Economia

Empresas demitem mais de 500 trabalhadores


Depois de omitir números, empresa fornece ao Sindicato dos Metalúrgicos os dados corretos sobre os cortes em suas duas plantas; LATAM corta 300 funcionários

A crise econômica atingiu em cheio em São Carlos e chegou a onda de demissões. Na última sexta-feira a fabricante de compressores Tecumseh do Brasil Ltda. dispensou na última sexta-feira, 19 de junho, 21 os trabalhadores. A informação foi obtida com total exclusividade na manhã de ontem, 24 de junho, com o Sindicato dos Metalúrgicos de São Carlos e Região. O presidente da entidade, Vanderlei Strano disse que a diretoria da companhia confirmou o número de cortes.

Num primeiro momento a empresa simplesmente omitiu o número de dispensas. Não forneceu nem mesmo para o Sindicato, descumprindo uma obrigação legal. A empresa alega problemas com a crise econômica causada pela Covid-19 pela redução do quadro.  

A Tecumseh do Brasil, com as dispensas, agora só tem cerca de 1.800 trabalhadores em seus quadros. Mesmo assim é uma das três gigantes do setor metalúrgico de São Carlos, juntamente com a Electrolux e na Volkswagen. Na Electrolux, que fabrica fogões e um modelo de freezer, estão afastados apenas os trabalhadores dos grupos de risco da Covid-19. Na VW existem centenas de trabalhadores em lay off, sistema no qual o trabalhador fica em casa e recebe seus salários com parte sendo paga pela empresa e parte sendo paga pelo Governo Federal.

LATAM DEMITE 300 – Outra empresa que começou a demitir em massa é a LATAM. Segundo informações de fontes da empresa, a companhia aérea cortou 300 trabalhadores de São Carlos. Apesar disso a empresa insiste em negar as demissões.

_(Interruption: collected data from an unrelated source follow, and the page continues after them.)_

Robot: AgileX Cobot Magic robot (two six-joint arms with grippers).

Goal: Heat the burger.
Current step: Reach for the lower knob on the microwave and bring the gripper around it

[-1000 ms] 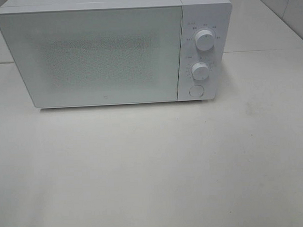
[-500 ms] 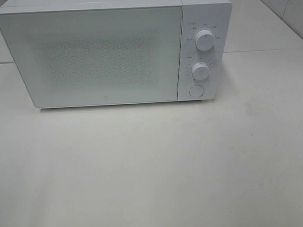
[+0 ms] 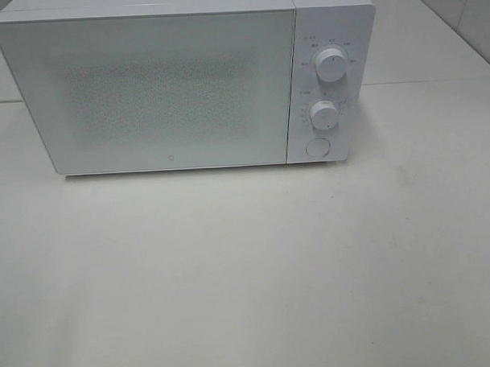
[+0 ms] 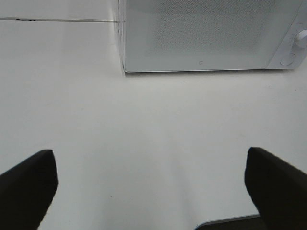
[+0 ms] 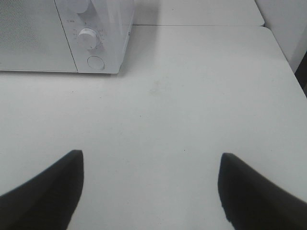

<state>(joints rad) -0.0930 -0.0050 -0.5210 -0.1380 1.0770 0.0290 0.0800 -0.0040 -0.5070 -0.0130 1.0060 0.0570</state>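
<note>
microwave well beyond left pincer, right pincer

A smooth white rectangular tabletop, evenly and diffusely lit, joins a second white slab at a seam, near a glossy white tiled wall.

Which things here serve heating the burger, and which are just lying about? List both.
For the job: microwave, door shut; upper knob; lower knob; round button; left gripper, right gripper, both open. No burger in view.
Just there: white table.
</note>
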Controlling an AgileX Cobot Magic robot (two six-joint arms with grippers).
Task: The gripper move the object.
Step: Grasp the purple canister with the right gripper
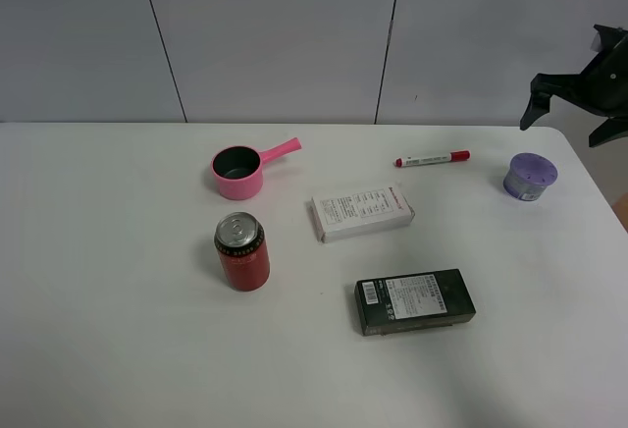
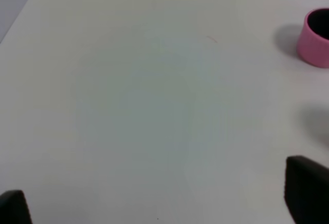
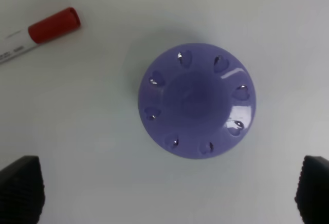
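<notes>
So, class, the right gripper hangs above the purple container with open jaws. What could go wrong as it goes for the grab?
1. The container is round with a glossy lid, so the jaws of the right gripper may slip or squirt it sideways.
2. The marker lies close by; a descending jaw might knock it.
3. The container sits near the right edge of the table, so a nudge could push it off.

Purple heart-dimpled object (image 3: 197, 100), pink pot (image 1: 238, 172), red can (image 1: 242, 251), black pincer (image 1: 574, 104).
</notes>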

HISTÓRIA DA TECUMSEH – A Tecumseh do Brasil surgiu em São Carlos na Década de 1970, quando a empresa tinha como principal cliente a montadora de geladeiras Clímax, da Família Pereira Lopes. No final dos anos 1990 a empresa chegou a exportar para mais de 60 países nos cinco continentes e viveu um período de grande crescimento.

Em 2005 a empresa chegou ao seu ápice. No dia 31 de março daquele ano a empresa recebeu o então presidente da República, Luís Inácio Lula da Silva, que vivia o auge de sua popularidade. A Tecumseh, naquele dia, empregava 7.400 trabalhadores e anunciou a geração de mais de 800 empregos com uma nova linha de compressores. A empresa acumulava prêmios, chegando a ser a maior empregadora e maior geradora de impostos da região central.

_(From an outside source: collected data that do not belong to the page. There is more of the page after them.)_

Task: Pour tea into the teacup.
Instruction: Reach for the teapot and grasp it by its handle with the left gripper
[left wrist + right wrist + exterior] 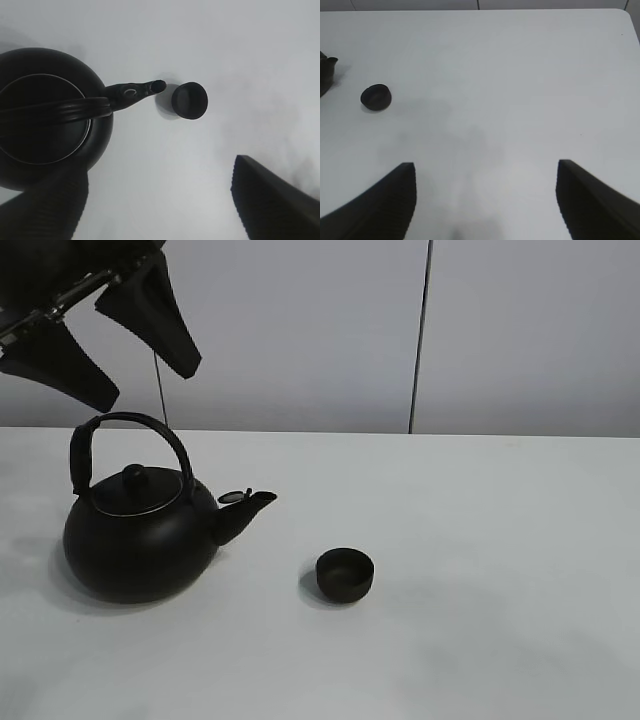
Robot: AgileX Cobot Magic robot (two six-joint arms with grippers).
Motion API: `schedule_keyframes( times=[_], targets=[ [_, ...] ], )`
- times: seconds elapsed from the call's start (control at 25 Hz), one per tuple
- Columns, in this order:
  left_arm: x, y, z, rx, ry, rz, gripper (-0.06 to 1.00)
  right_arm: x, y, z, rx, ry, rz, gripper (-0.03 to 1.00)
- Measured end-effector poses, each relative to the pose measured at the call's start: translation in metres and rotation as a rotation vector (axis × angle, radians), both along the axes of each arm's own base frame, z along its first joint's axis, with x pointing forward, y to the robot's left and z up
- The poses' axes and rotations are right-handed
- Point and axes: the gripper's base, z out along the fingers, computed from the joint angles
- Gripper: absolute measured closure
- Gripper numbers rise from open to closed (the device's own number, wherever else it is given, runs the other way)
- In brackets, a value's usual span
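The kettle (140, 530) is seated on the bench (500, 540) at the left of the exterior view. The left gripper (145, 385) is held above it with jaws spread and nothing grasped. The teacup (345, 573) stands upright on the bench just beyond the spout (245, 510), near it but not touching, on the side towards the right arm.

The coming move is judged to turn on the handle (130, 425). It lies directly below the left gripper, and its arch runs along the same line as the spout, which is aimed roughly at the teacup. In the left wrist view the fingers are seen to straddle that line, so a descent onto the arch appears to need little turning.

The right gripper (486, 164) is also spread and empty, hung over bare bench well apart from the teacup, so the left arm is taken as the nearer of the 2. Open bench is seen all around the teacup, and the far edge lies behind the kettle.
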Motion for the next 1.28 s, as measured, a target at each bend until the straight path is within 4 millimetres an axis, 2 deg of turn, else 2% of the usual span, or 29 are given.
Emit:
schedule_keyframes(
  times=[0.6,0.76,0.88,1.0,1.28],
  targets=[
    [0.009,0.001,0.003,-0.011,-0.089,0.05,0.37,0.0,0.0,0.0,0.001,0.0,0.0,0.43],
    [0.01,0.001,0.003,0.003,-0.123,0.016,0.37,0.0,0.0,0.0,0.001,0.0,0.0,0.43],
    [0.008,0.001,0.006,0.008,-0.143,-0.002,0.34,0.0,0.0,0.0,0.001,0.0,0.0,0.43],
    [0.002,0.003,0.022,0.008,-0.209,-0.032,0.27,0.0,0.0,0.0,0.001,0.0,0.0,0.43],
    [-0.036,0.016,0.082,0.019,-0.483,-0.144,0.25,0.0,0.0,0.0,0.001,0.0,0.0,0.43]
  ],
)
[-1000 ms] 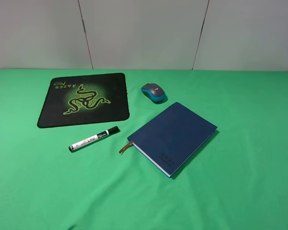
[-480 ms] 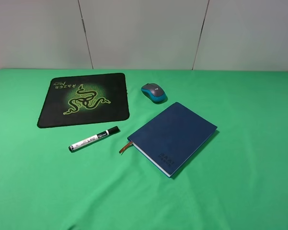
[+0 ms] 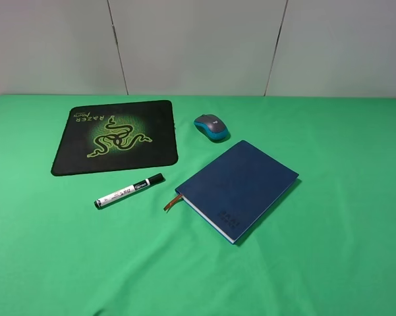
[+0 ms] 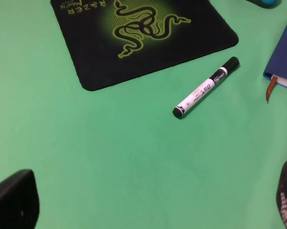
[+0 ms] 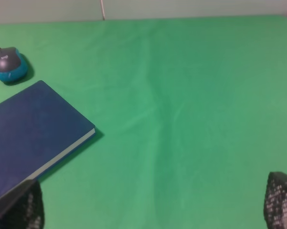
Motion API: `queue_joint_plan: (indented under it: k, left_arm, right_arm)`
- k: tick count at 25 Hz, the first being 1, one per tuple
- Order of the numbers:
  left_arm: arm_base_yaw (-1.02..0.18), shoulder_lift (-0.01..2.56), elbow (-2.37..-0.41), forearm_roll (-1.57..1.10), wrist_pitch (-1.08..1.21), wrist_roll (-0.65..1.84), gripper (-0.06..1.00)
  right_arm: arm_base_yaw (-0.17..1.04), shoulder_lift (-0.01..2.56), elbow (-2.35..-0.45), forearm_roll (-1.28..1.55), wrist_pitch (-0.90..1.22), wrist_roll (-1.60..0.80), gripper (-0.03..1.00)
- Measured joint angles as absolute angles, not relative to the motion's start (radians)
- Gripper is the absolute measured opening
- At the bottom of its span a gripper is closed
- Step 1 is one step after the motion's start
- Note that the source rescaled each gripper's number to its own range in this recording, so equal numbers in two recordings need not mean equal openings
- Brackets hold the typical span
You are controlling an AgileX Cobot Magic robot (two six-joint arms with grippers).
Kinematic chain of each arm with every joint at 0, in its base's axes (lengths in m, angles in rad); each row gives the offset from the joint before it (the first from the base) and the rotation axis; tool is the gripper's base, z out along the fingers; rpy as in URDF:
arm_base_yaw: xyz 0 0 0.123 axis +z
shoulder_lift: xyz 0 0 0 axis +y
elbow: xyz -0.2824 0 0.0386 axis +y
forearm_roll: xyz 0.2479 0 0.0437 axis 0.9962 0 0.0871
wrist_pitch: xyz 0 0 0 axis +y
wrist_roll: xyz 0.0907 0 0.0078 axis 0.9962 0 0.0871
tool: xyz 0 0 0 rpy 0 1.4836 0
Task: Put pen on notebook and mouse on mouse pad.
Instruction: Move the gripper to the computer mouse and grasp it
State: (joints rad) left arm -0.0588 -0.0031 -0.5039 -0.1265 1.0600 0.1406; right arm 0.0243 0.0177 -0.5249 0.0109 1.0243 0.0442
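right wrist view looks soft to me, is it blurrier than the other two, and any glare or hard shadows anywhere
Exterior high: sharp and evenly lit, no glare; the notebook throws only a soft shadow along its right edge. Left wrist: the print on the pen is fairly crisp. Right wrist: yes, softer, the logo on the mouse is smeared, and the tool fingertips are just dark blurs.
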Motion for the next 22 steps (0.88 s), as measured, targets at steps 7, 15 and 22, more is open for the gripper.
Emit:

Porém, o investimento nunca se concretizou. De lá para cá, nestes 15 anos, a empresa demitiu cerca de 5.600 funcionários, um recorde na cidade.

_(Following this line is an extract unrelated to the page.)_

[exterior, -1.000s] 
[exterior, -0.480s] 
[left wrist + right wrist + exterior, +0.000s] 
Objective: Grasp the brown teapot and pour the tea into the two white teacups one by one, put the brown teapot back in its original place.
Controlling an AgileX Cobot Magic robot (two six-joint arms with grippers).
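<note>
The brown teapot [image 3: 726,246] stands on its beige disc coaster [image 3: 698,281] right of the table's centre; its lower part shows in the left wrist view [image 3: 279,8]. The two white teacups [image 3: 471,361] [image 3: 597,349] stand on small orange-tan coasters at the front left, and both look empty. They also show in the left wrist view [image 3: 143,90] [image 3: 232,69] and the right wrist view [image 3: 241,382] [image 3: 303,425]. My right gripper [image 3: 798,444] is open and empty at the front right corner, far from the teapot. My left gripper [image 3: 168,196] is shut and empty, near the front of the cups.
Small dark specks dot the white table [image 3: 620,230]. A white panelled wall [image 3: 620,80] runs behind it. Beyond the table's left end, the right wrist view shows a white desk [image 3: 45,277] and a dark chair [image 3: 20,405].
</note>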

DEMISSÕES PODEM AUMENTAR – O ex-diretor regional do CIESP, Ubiraci Moreno Pires Corrêa, proprietário da empresa Prominas, vai conceder férias coletivas para seus 140 funcionários em julho.  Paro no dia 6 e só volto dia 29 de julho. Em agosto, quando voltarmos das férias coletivas ainda tenho o que produzir, mas depois disso as encomendas chegam a zero. Se não houver novas encomendas em julho, em setembro, começam as demissões”. Ele teme que os cortes cheguem a 8.000 no setor industrial.

Ubiraci revela que a situação só não é pior devido à estabilidade dos funcionários que está atrelada às linhas de crédito especiais cedidas pelo Governo Federal. “Os contratos destas linhas do governo têm letras miúdas. Elas dão estabilidade aos funcionários pelo mesmo prazo que a empresa utiliza as linhas. Existe uma estabilidade momentânea. Se não estou me enganado o limite são três meses. Depois disso o volume de demissão vai se catastrófico. Está tudo parado. Segundo a ABIMAQ, 47% das empresas que fabricam máquinas já deram férias coletivas de 30 dias.  A coisa está muito feia. A única área que não está parada é o agronegócio, que movimenta alguns setores do setor industrial”, comenta ele.